If, on the other hand, the district court determines that MatlinPatterson did not agree to the terms of § 14, no further analysis would be necessary. Such a finding would compel the denial of VRG's petition to confirm the award on the grounds that MatlinPatterson never consented to submit disputes—whether about arbitrability or anything else—to arbitration.
In analyzing whether MatlinPatterson agreed to the terms of § 14, the district court does not necessarily need to discern that agreement in unambiguous contract language. “When deciding whether the parties agreed to arbitrate a certain matter (including arbitrability), courts generally ․ should apply ordinary ․ principles that govern the formation of contracts,” First Options, 514 U.S. at 944, including the consideration of extrinsic evidence to resolve ambiguities in contractual language.3 In the present case, the district court might—we do not say will—find it necessary to consider extrinsic evidence as it carries out its primary task on remand: determining whether MatlinPatterson agreed to be bound by the arbitration clause in the Agreement.
Because the district court has not yet determined whether the parties in this case agreed to an arbitration clause that clearly and unmistakably entrusted questions of arbitrability to the Arbitral Tribunal rather than to the court, its judgment is VACATED and the case REMANDED in order to provide the district court an opportunity to make this determination in the first instance, and, consistent with this opinion, to conduct whatever further proceedings may be required.
1. Section 14 of the Agreement included provisions requiring that “disputes arising from or related to this Agreement, including those concerning its validity, effectiveness, breach, [and] interpretation” be submitted to the ICC International Court of Arbitration.
2. We have previously noted that “ ‘[q]uestions of arbitrability’ is a term of art covering disputes about  whether the parties are bound by a given arbitration clause as well as disagreements about  whether an arbitration clause in a concededly binding contract applies to a particular type of controversy.” Republic of Ecudaor v.
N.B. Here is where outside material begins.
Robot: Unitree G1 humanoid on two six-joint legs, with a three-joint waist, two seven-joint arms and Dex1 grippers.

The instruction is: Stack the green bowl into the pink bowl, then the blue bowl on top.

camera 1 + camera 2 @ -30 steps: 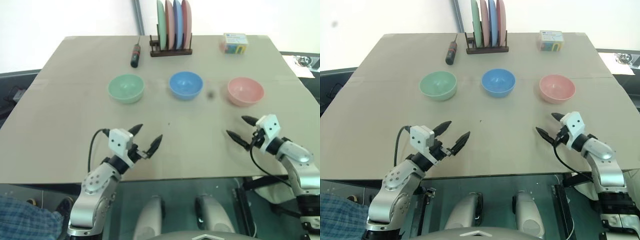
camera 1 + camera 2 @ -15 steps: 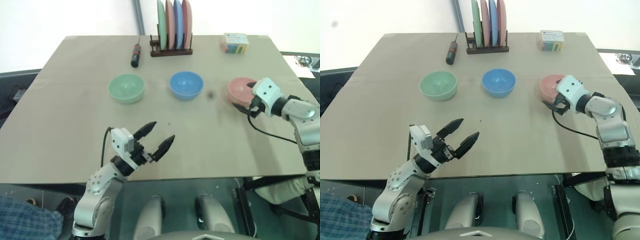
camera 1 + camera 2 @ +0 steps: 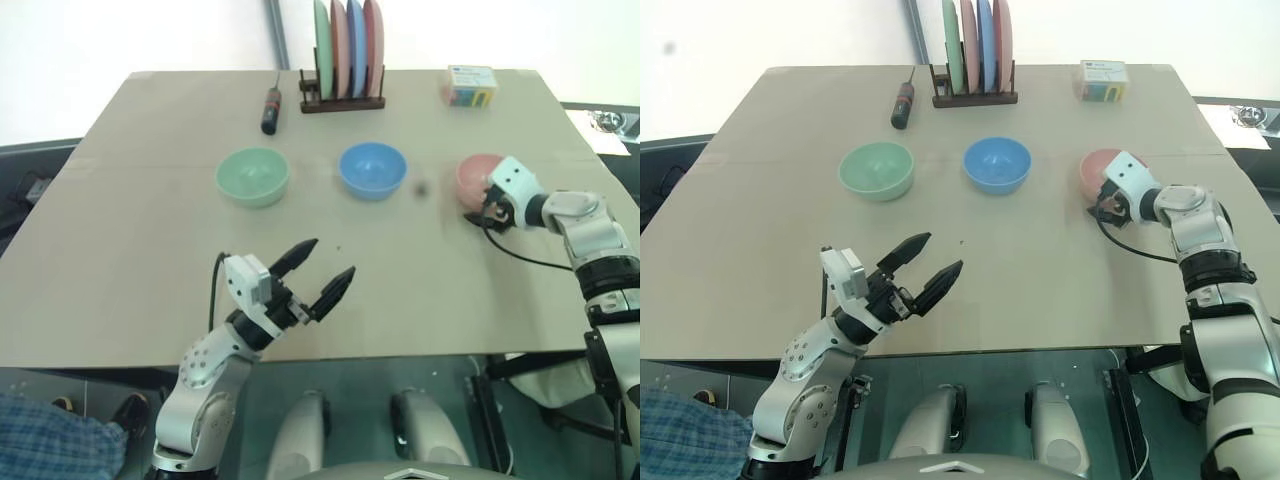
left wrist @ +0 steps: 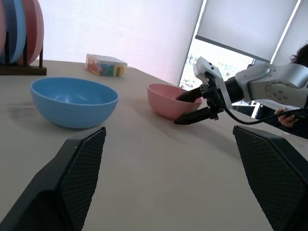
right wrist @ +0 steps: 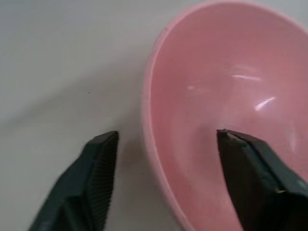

Chevron Corp., 638 F.3d 384, 393 (2d Cir.2011) (quotation marks and alterations omitted). Both disputes—about which parties and which types of controversy the clauses of an arbitration agreement encompass—are ones over the arbitration agreement's scope. “Those issues should be decided by the courts unless there is clear and unmistakable evidence from the arbitration agreement that the parties intended that they be decided by the arbitrator.” Id. (quotation marks and alterations omitted). The more basic issue, however, of whether the parties agreed to arbitrate in the first place is one only a court can answer, since in the absence of any arbitration agreement at all, “questions of arbitrability” could hardly have been clearly and unmistakably given over to an arbitrator.
3. The parties are in agreement that the standard principles of contract interpretation are no different under Brazilian law than under our own.